Latin America and Caribbean Population Database Documentation
Part II: Raster data
The Latin America and Caribbean data set was prepared with similar design and methodology as that of the Africa and Asia data set previously developed. The global demography project at NCGIA produced a gridded data set for the whole world which was constructed using a smoothing technique that has the property of preserving population totals within each administrative unit. The raster surfaces based on the approach outlined in the following section were constructed using an alternative interpolation method. This method preserves population totals in each district as well and incorporates additional information on settlements, transport infrastructure and other features important in determining population distribution. The conversion of population data from a vector or polygon representation to raster format has the added advantage that the data can be more easily combined with many spatially referenced physical data sets which are most often stored in a gridded format. This facilitates the use of these data in research and policy analysis and will hopefully contribute towards an increasingly integrated approach to the study of problems related to population, the environment, economics and culture as advocated, among others, by Cohen (1995). The approach outlined here as well as alternative approaches to spatial population modeling are discussed in more detail in Deichmann (1996b).
II.1. Gridding approach
The basic assumption upon which the construction of population distribution raster grids for Latin America and the Caribbean is based is that population densities are strongly correlated with accessibility. Accessibility is most generally defined as the relative opportunity of interaction and contact. These opportunities are the largest where people are concentrated and transport infrastructure is well developed. Within any given area, we therefore expect a larger share of the known total population to live in more accessible regions compared to areas that are less well connected to major urban centers.
Summary description of the method
The method for the development of population raster grids consists of the
following steps. The most important input into the model is information about
the transportation network consisting of roads, railroads and navigable rivers.
The second main component is information on urban centers. Data on the location
and size of as many towns and cities as can be identified are collected, and
these settlements are linked to the transport network. This information is then
used to compute a simple measure of accessibility for each node in the network.
The measure is the so-called population potential which is the sum of the
population of towns in the vicinity of the current node weighted by a function
of distance, whereby network distances rather than straight-line distances are
used.
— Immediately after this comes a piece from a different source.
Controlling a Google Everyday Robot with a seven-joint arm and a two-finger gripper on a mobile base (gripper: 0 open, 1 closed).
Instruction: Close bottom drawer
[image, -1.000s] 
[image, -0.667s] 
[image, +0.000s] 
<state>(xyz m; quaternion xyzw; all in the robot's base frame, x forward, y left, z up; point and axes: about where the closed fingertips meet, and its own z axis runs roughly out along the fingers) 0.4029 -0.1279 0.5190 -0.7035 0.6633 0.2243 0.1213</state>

The following figure illustrates the computation of the accessibility
index for a single node.
The computed accessibility estimates for each node are subsequently interpolated onto a regular raster surface. Raster data on inland water bodies (lakes and glaciers), protected areas and altitude are then used to adjust the accessibility surface heuristically. Finally, the population totals estimated for each administrative unit (as described in the first part of this documentation) are distributed in proportion to the accessibility index measures estimated for each grid cell. The resulting population counts in each pixel can then be converted to densities for further analysis and mapping. Each of these steps will now be described in more detail.
Construction of the transportation network
There are few data sources that provide consistent, geographically referenced base data layers for large areas such as an entire continent. The transportation infrastructure data for this project are the rivers and roads of the Digital Chart of the World (DCW), We complemented this network with transportation infrastructure data from medium-scale maps.
A brief technical discussion is now required to clarify the structure of the transportation data. After merging the individual components of the transport network into one data layer there are still no connections between the individual components (e.g., roads and rivers). To allow the model to choose the most efficient means of transport at any point in the network, the intersections between the individual transport layers need to be found. This is a standard GIS operation that results in a well-structured data layer of arcs (or links) representing roads or rivers. These are connected by nodes which are intersections of two or more arcs of different or similar types. Nodes, of course also represent the end of an unconnected arc.
The program used for calculating accessibility produces an estimate for each node in the network. The problem in an application where the network is sparse in many regions is that no values are derived for areas that are not connected to the network. Also, DCW only includes fairly important transport features that are relevant at a cartographic scale of 1:1 or 1:3 million. One solution is to calculate the accessibility index for the center of each grid cell of the subsequently generated output raster. From each grid cell, the distance to the closest transport feature could be calculated and added to the network distances to the closest towns. This approach was used by Geertman and van Eck (1995).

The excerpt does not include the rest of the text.